Requirement: I need the lines below from the one with "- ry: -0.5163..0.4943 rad" down to the one with "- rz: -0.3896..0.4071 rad" reproduced exactly, both ends included, and nothing else.

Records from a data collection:

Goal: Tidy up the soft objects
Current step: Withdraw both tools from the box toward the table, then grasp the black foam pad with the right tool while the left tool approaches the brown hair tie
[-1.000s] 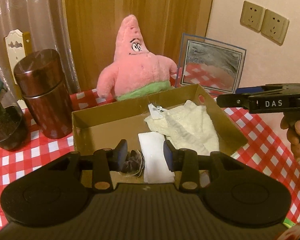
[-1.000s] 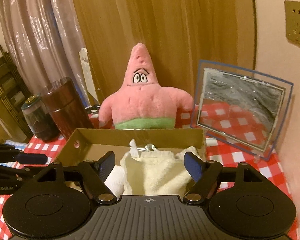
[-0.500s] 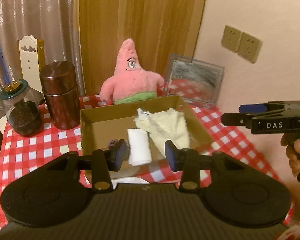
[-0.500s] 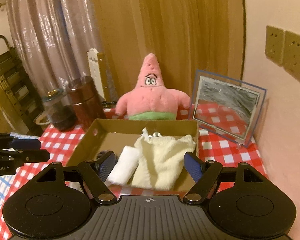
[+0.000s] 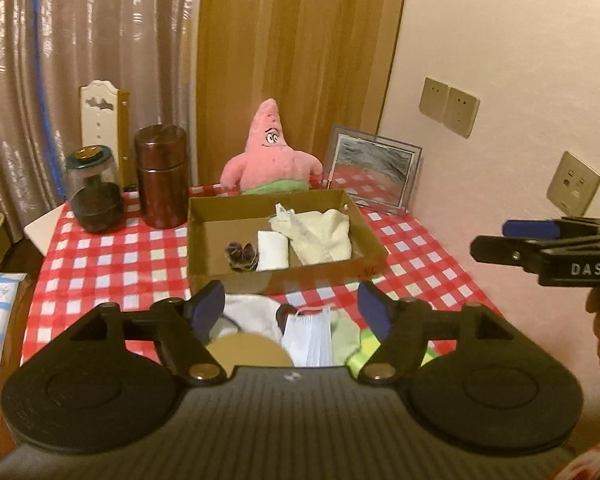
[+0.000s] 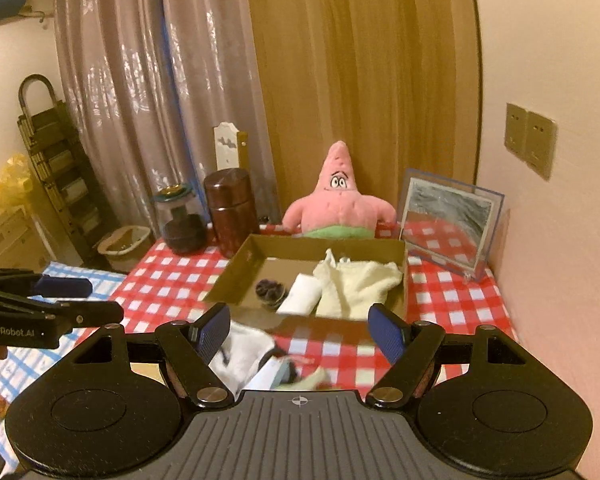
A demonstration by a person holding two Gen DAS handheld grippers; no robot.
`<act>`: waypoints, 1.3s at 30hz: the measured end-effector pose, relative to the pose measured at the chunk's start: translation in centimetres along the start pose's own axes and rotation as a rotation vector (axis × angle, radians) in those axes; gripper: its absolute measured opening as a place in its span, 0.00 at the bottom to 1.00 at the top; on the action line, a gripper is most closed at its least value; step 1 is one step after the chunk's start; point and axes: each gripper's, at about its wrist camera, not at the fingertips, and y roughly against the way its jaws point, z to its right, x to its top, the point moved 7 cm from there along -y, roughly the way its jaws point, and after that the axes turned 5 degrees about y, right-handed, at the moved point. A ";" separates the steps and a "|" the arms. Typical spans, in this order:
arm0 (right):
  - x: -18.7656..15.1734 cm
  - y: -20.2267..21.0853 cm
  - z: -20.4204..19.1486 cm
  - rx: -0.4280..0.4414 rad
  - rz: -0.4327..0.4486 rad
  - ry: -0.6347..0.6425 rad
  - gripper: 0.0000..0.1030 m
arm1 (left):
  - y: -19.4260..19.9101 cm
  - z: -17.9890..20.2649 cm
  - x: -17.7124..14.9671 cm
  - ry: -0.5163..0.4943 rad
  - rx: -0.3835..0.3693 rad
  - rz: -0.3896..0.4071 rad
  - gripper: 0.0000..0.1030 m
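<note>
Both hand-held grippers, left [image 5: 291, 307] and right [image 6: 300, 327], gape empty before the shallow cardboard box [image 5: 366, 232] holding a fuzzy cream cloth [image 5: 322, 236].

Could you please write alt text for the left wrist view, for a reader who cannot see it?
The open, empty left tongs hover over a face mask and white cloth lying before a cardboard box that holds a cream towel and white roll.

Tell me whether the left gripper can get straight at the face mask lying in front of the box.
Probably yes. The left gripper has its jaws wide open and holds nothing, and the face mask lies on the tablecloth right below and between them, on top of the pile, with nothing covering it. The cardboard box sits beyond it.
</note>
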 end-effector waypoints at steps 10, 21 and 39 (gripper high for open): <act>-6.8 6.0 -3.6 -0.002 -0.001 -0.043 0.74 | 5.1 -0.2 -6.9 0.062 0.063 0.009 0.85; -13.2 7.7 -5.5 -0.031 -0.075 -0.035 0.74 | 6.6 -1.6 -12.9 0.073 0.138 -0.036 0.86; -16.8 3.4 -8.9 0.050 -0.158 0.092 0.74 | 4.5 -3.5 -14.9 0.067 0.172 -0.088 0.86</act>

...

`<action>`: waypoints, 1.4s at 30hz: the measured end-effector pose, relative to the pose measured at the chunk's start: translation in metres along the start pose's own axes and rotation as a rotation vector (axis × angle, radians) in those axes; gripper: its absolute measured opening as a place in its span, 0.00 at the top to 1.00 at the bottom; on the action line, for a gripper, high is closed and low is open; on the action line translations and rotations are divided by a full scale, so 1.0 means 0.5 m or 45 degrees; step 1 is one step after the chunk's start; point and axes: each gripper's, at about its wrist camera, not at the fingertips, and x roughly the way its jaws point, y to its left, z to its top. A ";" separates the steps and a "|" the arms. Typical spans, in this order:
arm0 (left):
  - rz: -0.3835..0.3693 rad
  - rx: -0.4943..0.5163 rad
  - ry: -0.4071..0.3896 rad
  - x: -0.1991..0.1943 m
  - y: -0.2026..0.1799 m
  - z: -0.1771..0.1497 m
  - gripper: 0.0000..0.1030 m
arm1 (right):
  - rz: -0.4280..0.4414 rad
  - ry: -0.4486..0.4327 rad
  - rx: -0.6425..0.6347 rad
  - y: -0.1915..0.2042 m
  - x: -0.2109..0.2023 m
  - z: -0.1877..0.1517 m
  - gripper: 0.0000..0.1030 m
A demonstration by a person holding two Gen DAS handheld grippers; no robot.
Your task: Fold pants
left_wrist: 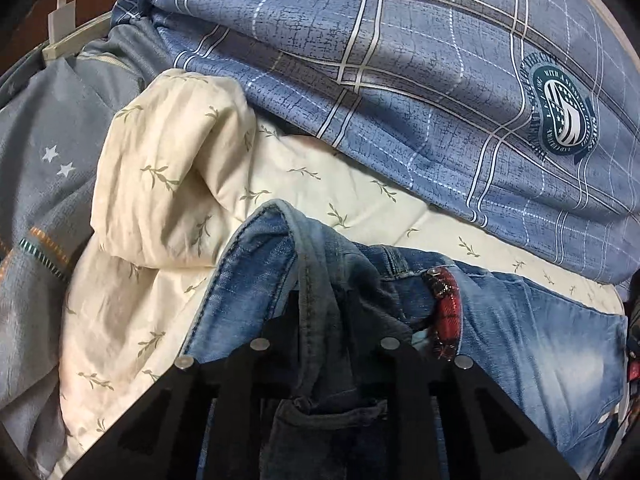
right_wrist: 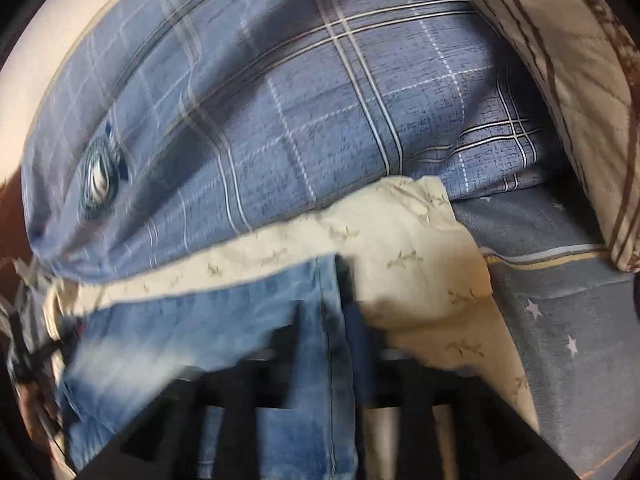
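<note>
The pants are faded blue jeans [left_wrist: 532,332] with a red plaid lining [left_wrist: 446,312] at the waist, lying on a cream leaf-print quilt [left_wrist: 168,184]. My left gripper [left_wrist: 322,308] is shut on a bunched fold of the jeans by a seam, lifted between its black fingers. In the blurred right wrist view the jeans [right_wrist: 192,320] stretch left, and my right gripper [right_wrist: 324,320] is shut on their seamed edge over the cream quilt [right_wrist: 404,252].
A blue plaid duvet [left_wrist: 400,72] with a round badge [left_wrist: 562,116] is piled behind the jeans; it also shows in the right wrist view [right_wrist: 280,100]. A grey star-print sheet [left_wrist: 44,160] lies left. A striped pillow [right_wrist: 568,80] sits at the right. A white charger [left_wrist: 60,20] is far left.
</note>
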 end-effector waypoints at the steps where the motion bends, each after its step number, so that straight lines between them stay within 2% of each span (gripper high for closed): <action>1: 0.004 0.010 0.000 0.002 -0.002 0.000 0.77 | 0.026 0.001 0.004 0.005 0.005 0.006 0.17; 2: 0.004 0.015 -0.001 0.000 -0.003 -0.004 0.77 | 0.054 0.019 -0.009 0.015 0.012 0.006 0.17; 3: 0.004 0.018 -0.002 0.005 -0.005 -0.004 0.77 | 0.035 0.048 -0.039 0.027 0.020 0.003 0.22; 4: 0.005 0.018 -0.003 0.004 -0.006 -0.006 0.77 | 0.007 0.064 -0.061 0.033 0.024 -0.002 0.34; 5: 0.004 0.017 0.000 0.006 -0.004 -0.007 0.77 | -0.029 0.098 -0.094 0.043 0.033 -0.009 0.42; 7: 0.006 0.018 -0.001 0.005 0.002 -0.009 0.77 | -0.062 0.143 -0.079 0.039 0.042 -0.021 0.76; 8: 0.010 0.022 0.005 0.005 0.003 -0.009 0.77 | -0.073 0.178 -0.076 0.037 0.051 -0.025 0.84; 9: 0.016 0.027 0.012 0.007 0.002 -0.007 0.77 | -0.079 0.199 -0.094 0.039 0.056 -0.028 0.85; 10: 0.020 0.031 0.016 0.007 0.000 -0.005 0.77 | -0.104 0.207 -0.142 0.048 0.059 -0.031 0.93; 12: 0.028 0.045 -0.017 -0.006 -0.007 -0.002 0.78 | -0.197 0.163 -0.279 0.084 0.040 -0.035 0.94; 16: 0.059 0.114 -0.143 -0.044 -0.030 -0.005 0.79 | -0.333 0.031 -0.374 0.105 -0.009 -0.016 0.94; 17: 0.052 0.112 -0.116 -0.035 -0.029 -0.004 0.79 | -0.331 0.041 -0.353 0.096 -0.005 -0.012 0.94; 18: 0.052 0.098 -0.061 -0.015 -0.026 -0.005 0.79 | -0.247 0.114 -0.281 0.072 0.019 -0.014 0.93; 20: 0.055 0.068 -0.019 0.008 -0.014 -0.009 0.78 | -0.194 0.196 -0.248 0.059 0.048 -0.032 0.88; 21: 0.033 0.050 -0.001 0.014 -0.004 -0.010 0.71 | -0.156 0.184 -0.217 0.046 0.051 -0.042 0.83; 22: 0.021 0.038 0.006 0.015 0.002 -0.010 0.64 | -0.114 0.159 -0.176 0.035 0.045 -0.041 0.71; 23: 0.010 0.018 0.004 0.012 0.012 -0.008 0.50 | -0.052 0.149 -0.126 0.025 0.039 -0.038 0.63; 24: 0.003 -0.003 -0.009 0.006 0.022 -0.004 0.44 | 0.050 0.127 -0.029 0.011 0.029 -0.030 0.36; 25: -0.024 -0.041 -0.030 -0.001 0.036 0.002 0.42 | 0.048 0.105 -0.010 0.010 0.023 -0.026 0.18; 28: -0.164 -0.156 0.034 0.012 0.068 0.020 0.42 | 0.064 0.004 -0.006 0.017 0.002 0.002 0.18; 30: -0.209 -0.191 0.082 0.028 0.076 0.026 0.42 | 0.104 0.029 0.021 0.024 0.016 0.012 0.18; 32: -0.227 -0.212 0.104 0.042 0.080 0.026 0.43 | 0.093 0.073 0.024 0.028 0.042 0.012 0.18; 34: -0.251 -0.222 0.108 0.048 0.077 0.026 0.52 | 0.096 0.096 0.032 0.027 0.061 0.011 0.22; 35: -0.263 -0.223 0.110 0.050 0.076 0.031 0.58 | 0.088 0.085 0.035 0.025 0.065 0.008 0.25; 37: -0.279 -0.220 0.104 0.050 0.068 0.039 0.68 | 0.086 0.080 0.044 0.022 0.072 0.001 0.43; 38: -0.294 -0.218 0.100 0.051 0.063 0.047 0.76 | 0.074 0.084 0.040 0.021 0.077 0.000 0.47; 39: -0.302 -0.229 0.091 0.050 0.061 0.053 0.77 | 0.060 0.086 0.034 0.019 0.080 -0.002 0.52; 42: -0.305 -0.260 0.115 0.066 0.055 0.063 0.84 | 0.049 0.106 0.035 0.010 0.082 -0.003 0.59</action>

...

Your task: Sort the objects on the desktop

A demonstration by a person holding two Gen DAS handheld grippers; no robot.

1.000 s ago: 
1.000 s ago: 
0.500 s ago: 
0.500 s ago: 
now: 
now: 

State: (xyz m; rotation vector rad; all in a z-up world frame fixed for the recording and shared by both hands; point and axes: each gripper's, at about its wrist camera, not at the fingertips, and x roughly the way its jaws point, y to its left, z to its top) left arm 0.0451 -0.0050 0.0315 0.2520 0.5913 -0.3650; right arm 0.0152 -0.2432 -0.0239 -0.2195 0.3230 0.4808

Result of the exercise:
  - ry: -0.5163..0.4943 rad
  - rx: -0.3835..0.3693 rad
  - rz: -0.3896..0.4071 rad

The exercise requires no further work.